America's Founding Fathers apparently underestimated the power of promising something for nothing – which has become politicians' mantra.

Fresh from offering "free" health care, "free" phones and "free" food to the masses, Barack Obama has upped the bribery to "free" community college tuition and "free" child care. It's not that the Clintons oppose any of these; they just need to affect moderation in case Hillary runs for president and has to knock back boilermakers again with the good old boys in Pennsylvania taverns.
Since someone has to pay for these expensive, new entitlements to the Free Stuff Army, Mr. Obama has proposed yet another "tax the rich" scheme that, if enacted (which is unlikely) would eventually plunder working-class families. To liberals, that's what tax "reform" is all about.
Over a few decades, the U.S. government has morphed into a gigantic income-redistribution machine, the ultimate mugger.
Since the New Deal, the only serious challenge to the mentality of plunder in both major parties came during the Reagan administration. To true believers like Mr. Obama, the Reagan years were a speed bump on the way to transforming America, and something to pretend to admire to keep the suckers ignorant.
Government is necessary because men are not angels.
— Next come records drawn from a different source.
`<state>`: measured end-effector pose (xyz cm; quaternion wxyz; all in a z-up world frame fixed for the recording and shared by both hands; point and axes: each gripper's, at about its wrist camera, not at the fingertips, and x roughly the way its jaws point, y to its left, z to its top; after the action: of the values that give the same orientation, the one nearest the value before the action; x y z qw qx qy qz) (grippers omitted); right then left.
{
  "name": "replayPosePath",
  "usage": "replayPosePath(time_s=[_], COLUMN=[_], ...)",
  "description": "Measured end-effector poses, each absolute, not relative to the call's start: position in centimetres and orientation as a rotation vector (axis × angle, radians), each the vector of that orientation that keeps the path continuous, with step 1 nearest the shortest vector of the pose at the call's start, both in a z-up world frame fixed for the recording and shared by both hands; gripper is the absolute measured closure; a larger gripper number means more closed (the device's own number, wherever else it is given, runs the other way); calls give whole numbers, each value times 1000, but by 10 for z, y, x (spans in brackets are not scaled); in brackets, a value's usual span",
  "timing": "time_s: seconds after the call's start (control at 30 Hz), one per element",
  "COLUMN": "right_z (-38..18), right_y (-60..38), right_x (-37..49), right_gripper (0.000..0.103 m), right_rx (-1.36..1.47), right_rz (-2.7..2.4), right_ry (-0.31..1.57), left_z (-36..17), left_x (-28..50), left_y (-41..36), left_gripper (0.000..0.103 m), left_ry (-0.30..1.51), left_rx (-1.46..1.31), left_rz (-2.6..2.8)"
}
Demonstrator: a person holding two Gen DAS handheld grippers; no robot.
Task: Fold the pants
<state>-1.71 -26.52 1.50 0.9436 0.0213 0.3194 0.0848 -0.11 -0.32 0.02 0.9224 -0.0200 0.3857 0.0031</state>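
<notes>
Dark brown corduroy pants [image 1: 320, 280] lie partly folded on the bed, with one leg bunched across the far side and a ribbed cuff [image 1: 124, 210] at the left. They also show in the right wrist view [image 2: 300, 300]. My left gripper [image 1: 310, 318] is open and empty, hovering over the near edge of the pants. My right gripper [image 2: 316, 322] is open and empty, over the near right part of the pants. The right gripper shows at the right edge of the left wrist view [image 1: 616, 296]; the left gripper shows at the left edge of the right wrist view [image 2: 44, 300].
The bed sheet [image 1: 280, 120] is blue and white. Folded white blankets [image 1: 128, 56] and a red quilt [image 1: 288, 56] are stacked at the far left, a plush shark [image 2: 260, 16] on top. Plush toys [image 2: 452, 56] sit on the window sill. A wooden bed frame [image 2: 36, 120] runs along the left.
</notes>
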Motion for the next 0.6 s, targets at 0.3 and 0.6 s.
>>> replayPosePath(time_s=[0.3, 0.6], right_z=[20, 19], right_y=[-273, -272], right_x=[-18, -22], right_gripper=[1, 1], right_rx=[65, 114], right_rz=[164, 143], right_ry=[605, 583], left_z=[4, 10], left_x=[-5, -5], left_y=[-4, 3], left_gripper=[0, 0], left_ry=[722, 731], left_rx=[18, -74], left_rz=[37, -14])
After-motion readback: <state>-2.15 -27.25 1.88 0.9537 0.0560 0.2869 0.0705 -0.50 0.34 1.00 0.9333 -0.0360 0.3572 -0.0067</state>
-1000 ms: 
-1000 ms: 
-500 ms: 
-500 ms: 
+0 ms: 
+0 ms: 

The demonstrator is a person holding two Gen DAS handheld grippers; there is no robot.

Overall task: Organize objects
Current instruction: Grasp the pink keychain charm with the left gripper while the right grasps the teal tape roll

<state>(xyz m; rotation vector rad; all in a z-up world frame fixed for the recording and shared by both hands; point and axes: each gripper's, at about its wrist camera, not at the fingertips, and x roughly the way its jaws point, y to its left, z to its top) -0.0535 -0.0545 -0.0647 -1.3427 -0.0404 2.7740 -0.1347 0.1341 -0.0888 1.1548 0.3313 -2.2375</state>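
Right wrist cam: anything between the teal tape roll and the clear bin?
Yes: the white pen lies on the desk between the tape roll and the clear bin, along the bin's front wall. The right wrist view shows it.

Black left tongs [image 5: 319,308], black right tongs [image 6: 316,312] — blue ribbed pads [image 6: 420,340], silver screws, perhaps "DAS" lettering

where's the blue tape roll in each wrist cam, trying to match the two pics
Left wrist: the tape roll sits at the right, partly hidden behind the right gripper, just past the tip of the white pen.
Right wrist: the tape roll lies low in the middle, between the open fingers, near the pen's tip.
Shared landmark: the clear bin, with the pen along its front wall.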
Its legitimate role is to secure justice by punishing evildoers, and to protect property and individual rights. Government does other things, such as delivering mail and public works – things like roads, water and sewage.
But its main focus has become redistribution of wealth in the name of "compassion" and "equality." Its sheer growth and trillions of dollars of debt coincides with the rise of the Free Stuff Army, whose ranks have swelled exponentially with Mr. Obama's edicts and economic malaise.
In 1850, faced with a tide of sentiment toward socialism, French legislator Frederic Bastiat confronted the left's claims of government superiority with a timeless critique, The Law. In fact, after the Bible, C.S. Lewis' The Screwtape Letters, and Shakespeare, The Law is arguably the most penetrating analysis of human nature.
Bastiat began by echoing truths about God and man that animated America's Founders:
"[G]ifts from God precede all human legislation, and are superior to it. Life, liberty, and property do not exist because men have made laws. On the contrary, it was the fact that life, liberty, and property existed beforehand that caused men to make laws in the first place."
Add marriage to that list.
He then explained why governments inevitably fall into redistribution:
"Man can live and satisfy his wants only by ceaseless labor; by the ceaseless application of his faculties to natural resources. This process is the origin of property. But it is also true that a man may live and satisfy his wants by seizing and consuming the products of the labor of others. This process is the origin of plunder.
"Now since man is naturally inclined to avoid pain – and since labor is pain in itself – it follows that men will resort to plunder whenever plunder is easier than work. When they can, they wish to live and prosper at the expense of others. This is no rash accusation. Nor does it come from a gloomy and uncharitable spirit. The annals of history bear witness to the truth of it."
As such, it is easy to succeed by promising something for nothing – the politicians' mantra. A modern, liberal fiction is that government officials are somehow immune to human foibles such as greed. They are nicer than we are – as long as other people pay for it. The system they have built is functionally Marxist, deploying government force to extract "from each according to his ability to each according to his needs."
Armed with an accurate view of human nature, America's Founders did their best to ensure that man's worst tendencies would not lead to tyranny and that man's God-given talents could flourish. Still, they apparently underestimated the power of something for nothing.
The forces cultivating personal responsibility are the church, the family and the American spirit of liberty, all of which liberals have targeted in a relentless culture war. If you still think the drive to legalize same-sex "marriage" is about marriage, you haven't been paying attention to the leftists' war on normalcy, privacy, religion and – ultimately – freedom. Not satisfied with plundering our wallets, they are plundering society's moral capital.
If the Supreme Court does the dirty deed and institutionalizes a counterfeit, it will force tens of millions of Americans to lie. More power will accrue to those who expand the enforcement machinery of "equality" into all areas of life. Resistance to big government will cost far more than it does now.
Leading the charge in this radical remaking of America is Barack Obama, general of the Free Stuff Army, which grows as the moral foundations crumble.
Bastiat perhaps had someone like him in mind when he wrote 165 years ago:
"There are too many 'great' men in the world – legislators, organizers, do-gooders, leaders of the people, fathers of nations, and so on, and so on. Too many persons place themselves above mankind; they make a career of organizing it, patronizing it, and ruling it.

1a
2) S

Why Can’t He Tell the Truth?

By Ben Stein – 1.26.15
Obamadate/January 25, 2015
Captain’s Log:


I have been observing President Obama for a few days and a number of questions have occurred to me:

1. In the President’s State of the Union address, he bragged about how U.S. oil production has surged thanks to shale drilling. Question for Mr. Obama: Does he not recall that he and his followers have been fighting and harassing the oil companies that are finding and producing all of that oil? Does he believe he deserves any credit at all for acts and successes done by people against whom he has waged war since he was a child?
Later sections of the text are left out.